WASHINGTON — Nigerians have a highly developed skill at sniffing out political chicanery, and they have identified a substantial threat to democracy as “third termism.”
In 2006, Nigeria's then-president Olusegun Obasanjo proposed a constitutional amendment that would have allowed him to run for an unprecedented third term of office. But citizen groups mobilized and resoundingly defeated the initiative.
Elsewhere in Africa, however, the insidious phenomenon of third terms — through which leaders extend their terms in office, sometimes indefinitely — continues little noticed and largely unchecked.
For example, last November, Algerian lawmakers approved the lifting of presidential term limits. Neighboring Niger followed suit this August, abolishing the two-term limit and allowing President Mamadou Tandja an extra three years without facing an election.
Now the respected news source “Africa Confidential” reports that the president of the Democratic Republic of Congo, Joseph Kabila, has created a secret commission to look into altering the constitution so as to lengthen presidential terms and lift the two-term cap.
Even Zimbabwe’s venerable former opposition leader and current prime minister, Morgan Tsvagirai, is reported to have removed a clause in his political party’s constitution restricting the party’s president from serving more than two terms.
Most of Africa has come a long way since the coup-ridden 1970s and '80s, when political change usually wore green camouflage and carried an AK-47. While there are notable exceptions, like Guinea where troops loyal to coup leader Captain Moussa Dadis Camara recently killed more than 150 anti-government protesters, overall today’s foes of democracy are decidedly more subtle than their predecessors.
In addition to constitutional amendments pushed through by tame parliaments, some African rulers are betting on good old-fashioned nepotism to sustain their dubious legacies.

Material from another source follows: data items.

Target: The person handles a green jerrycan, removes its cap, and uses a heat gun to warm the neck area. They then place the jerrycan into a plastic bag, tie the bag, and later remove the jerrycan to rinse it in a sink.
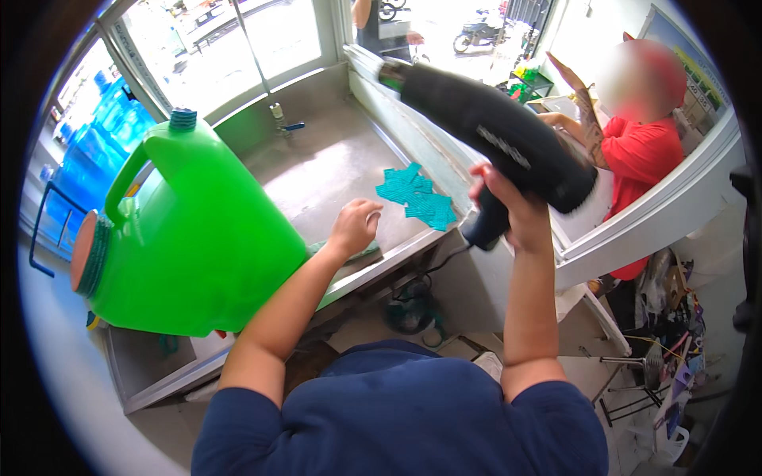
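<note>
My right hand is raised and wrapped round the grip of a black heat gun, its nozzle toward the upper left. My left hand hovers over the near edge of the metal sink, fingers curled; whatever they may hold is hidden. Beneath that hand, a green strip lies along the edge. A large green plastic jug with a handle leans at the left, close to my left forearm. It has a dark blue screw neck on top and an orange-brown cap at its side. Several teal ridged pieces lie flat in the sink.
The metal sink has a tap with a blue lever at its back. Blue water bottles stand far left. Past a white partition, a person in red raises an arm. The heat gun's cord hangs down near a stool.
</note>
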### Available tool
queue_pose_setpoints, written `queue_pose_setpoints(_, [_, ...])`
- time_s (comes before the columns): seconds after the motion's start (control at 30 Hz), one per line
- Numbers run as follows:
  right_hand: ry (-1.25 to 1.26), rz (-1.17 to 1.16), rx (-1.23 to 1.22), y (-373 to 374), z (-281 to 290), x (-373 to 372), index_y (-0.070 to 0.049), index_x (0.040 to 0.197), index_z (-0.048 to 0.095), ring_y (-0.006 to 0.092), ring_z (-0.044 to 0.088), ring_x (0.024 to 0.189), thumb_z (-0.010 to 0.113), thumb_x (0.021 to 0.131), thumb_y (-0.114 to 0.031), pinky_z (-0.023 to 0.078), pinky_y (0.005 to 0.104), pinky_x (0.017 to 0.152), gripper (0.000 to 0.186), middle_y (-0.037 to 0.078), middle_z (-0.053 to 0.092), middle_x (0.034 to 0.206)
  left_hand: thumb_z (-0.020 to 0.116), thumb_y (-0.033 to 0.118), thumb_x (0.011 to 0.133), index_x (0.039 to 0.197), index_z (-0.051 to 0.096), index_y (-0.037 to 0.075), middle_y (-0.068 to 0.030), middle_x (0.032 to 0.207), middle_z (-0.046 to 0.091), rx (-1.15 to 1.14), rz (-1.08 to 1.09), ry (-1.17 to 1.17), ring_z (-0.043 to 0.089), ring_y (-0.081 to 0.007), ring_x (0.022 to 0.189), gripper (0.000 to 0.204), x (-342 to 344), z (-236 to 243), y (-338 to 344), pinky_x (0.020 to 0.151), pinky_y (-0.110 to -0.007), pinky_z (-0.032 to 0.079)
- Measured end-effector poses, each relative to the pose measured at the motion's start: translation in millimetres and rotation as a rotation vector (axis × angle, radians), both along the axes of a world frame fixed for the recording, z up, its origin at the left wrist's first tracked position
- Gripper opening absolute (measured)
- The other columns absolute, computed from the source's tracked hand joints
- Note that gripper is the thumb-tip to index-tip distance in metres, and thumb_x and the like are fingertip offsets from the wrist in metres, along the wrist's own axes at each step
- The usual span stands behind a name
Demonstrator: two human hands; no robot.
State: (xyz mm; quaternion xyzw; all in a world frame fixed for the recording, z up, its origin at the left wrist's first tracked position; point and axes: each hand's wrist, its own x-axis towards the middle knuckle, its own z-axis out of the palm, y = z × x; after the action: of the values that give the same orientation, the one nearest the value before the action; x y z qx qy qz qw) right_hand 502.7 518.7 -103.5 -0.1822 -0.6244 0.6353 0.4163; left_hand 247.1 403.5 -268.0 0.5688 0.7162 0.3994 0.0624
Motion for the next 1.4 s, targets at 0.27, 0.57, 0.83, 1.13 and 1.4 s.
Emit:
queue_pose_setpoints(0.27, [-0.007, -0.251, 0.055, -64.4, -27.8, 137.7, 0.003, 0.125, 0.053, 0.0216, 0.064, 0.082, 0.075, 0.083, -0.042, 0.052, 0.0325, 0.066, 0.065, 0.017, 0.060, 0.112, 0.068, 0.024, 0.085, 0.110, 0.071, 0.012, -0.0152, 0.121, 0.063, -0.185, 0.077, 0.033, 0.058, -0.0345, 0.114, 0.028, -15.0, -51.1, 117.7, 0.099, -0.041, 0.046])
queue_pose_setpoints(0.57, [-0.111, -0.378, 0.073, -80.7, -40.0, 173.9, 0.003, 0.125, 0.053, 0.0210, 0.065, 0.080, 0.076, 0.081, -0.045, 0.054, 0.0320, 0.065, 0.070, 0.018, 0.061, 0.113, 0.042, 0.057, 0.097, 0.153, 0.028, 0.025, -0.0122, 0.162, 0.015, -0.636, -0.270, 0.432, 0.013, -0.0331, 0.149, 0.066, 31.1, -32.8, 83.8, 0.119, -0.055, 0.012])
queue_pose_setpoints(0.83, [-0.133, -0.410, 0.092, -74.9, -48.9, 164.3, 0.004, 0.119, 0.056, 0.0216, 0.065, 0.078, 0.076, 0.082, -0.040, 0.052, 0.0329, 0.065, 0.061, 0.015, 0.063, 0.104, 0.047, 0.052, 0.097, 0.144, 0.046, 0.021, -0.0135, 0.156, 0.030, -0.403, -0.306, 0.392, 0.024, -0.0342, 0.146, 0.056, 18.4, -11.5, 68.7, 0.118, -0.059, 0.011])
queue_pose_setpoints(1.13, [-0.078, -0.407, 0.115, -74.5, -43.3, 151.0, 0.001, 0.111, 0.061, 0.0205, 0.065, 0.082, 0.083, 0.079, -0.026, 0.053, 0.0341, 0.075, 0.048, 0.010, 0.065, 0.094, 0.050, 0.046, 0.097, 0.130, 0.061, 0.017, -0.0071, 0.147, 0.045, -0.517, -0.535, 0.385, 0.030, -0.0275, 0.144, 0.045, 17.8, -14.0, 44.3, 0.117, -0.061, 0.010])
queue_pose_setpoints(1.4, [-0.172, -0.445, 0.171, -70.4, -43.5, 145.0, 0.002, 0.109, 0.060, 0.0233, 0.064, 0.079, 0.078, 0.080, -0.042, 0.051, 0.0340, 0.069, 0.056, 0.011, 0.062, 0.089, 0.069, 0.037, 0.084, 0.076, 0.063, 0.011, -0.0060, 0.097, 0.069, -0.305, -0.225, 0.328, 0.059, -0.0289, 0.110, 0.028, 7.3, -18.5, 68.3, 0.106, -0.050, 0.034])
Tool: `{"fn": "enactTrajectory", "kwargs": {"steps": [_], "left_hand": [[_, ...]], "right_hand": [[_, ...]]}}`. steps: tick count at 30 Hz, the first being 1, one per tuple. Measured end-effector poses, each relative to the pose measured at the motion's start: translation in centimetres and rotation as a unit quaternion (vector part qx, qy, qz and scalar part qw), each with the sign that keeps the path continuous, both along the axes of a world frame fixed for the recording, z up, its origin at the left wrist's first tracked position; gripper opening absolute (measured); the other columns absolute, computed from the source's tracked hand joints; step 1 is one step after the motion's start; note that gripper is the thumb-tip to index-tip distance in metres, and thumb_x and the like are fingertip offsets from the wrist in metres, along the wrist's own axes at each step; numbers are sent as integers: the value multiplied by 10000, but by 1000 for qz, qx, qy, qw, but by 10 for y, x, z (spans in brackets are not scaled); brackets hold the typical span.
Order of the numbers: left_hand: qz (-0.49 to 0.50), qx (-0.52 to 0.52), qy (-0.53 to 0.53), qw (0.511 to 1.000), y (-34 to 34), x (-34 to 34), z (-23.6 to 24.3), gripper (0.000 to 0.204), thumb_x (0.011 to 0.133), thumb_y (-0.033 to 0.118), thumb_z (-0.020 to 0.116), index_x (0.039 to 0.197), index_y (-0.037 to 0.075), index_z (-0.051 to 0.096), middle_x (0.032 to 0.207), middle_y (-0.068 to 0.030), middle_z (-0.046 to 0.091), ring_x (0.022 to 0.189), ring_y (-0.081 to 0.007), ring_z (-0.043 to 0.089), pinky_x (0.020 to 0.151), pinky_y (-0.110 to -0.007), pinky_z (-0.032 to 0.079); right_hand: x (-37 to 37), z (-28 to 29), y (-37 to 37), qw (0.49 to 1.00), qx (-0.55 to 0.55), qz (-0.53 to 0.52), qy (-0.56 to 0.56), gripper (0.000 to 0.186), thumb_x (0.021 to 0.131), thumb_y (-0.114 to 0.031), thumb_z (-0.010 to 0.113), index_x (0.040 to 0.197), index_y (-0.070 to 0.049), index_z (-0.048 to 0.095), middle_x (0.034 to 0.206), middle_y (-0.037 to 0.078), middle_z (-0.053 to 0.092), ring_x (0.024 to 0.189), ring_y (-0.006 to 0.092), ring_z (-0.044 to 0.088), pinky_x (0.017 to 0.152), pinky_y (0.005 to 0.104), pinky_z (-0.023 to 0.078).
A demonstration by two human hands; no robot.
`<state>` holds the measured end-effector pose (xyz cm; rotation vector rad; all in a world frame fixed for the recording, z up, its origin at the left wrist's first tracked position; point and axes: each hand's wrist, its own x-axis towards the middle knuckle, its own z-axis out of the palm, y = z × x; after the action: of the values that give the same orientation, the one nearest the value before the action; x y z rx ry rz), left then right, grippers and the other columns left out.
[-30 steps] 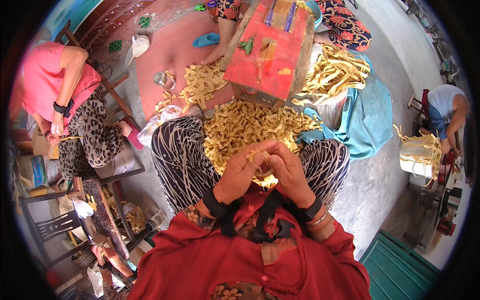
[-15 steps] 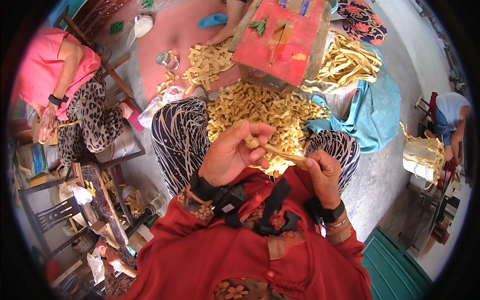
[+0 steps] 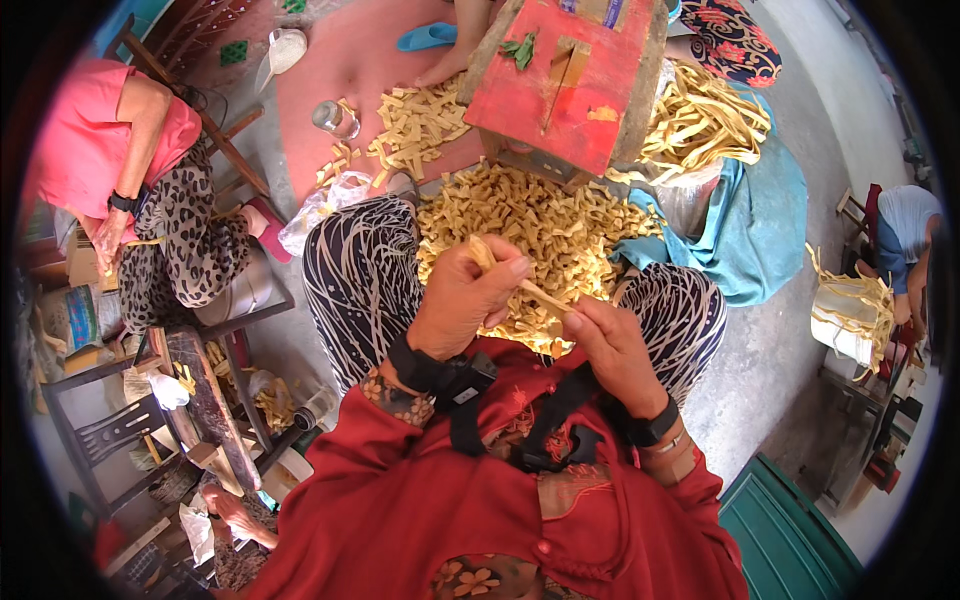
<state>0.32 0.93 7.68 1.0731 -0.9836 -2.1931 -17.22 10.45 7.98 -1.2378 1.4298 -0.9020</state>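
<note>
Between my knees lies a heap of small yellow folded pieces (image 3: 550, 220). Over its near part, my left hand (image 3: 470, 290) is closed on one end of a narrow yellow strip (image 3: 536, 292), which slants down to the right. My right hand (image 3: 610, 355) pinches the strip's other end between thumb and fingers. Just beyond the heap stands a red wooden stand (image 3: 540, 90) with a green leaf on top. A bundle of long yellow strips (image 3: 700, 115) sits right of it.
Co-workers sit at left (image 3: 110, 150) and right (image 3: 905, 235); others' limbs show at top and lower left. Around me are wooden chairs (image 3: 110, 430), a jar (image 3: 335, 120), a plastic bag (image 3: 320, 210), blue cloth (image 3: 760, 230), a white bucket (image 3: 840, 325) and a green panel (image 3: 775, 520).
My hands, together a second ago, drew apart with the strip stretched between them. Since half a second ago my left fingers have closed round it and my right hand has moved slightly inward.
</note>
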Motion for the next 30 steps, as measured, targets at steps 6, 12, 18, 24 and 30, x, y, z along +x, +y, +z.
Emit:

Recently, for example, the son of Gabon’s long-time strongman Omar Bongo, succeeded his father as president after winning an election marred by fraud and violence.
Other sons who appear to be waiting in the wings include Egypt’s Gamal Mubarak, Senegal’s Karim Wade and Libya’s Seif Al Islam, all of whom occupy important positions within their fathers' regimes.
Whereas in the past, elections in Africa were often blatantly stage-managed by the incumbent’s office, most countries now have constitutionally mandated electoral commissions, often including the word “independent” in their names. Unfortunately, as the Kenyan debacle underscored last year, these bodies still suffer from too much partisanship and too little professionalism. Weak and divided, they remain easy prey for unscrupulous rulers unafraid to use the stick of violence and the carrot of bribery.
Africa is of course not entirely devoid of examples of functioning democracy; South Africa, Ghana, Benin and Botswana can all be proud of their political and social progress, particularly the first three which had, until relatively recently, an appalling track record of undemocratic behavior. Unfortunately the list of such countries is short, and if one were to look at the 10 most populous nations on the continent, where two-thirds of all Africans live, only two — South Africa and Tanzania — could truly be considered democracies.
Let’s be clear that no one is expecting Africa to morph into some Platonic ideal of New England town hall democracy, replete with civility and the common good. In most places, especially in the developing world, politics is, as the great American cynic Ambrose Bierce put it: “A strife of interests masquerading as a contest of principles.” Nonetheless, the recent appearance of many supposed harbingers of incipient democracy, such as vibrant media outlets and energetic civil society groups, have not been accompanied by a concomitant growth of responsible government.
Fifty years after the first wave of African colonies becoming independent and 20 years after the end of the Cold War, most Africans have yet to benefit from a democracy dividend. Recently, though, there have been brief flashes of hope. Intergovernmental groupings like the African Union, the Economic Community of West Africa States and the Southern African Development Community have taken principled stands and even applied sanctions against some of the region’s most incorrigible autocrats. Much as we in the West like to believe that the world dances to our tune, in Africa at least, our best return will come from supporting these sorts of courageous homegrown initiatives.
Christian Hennemeyer is the vice president for external relations at Bridging the Divide, a new non-profit focusing on supporting local groups in Africa and the Middle East. For the past 25 years, Hennemeyer has managed major relief and development operations in sub-Saharan Africa. He is now based in Washington, D.C.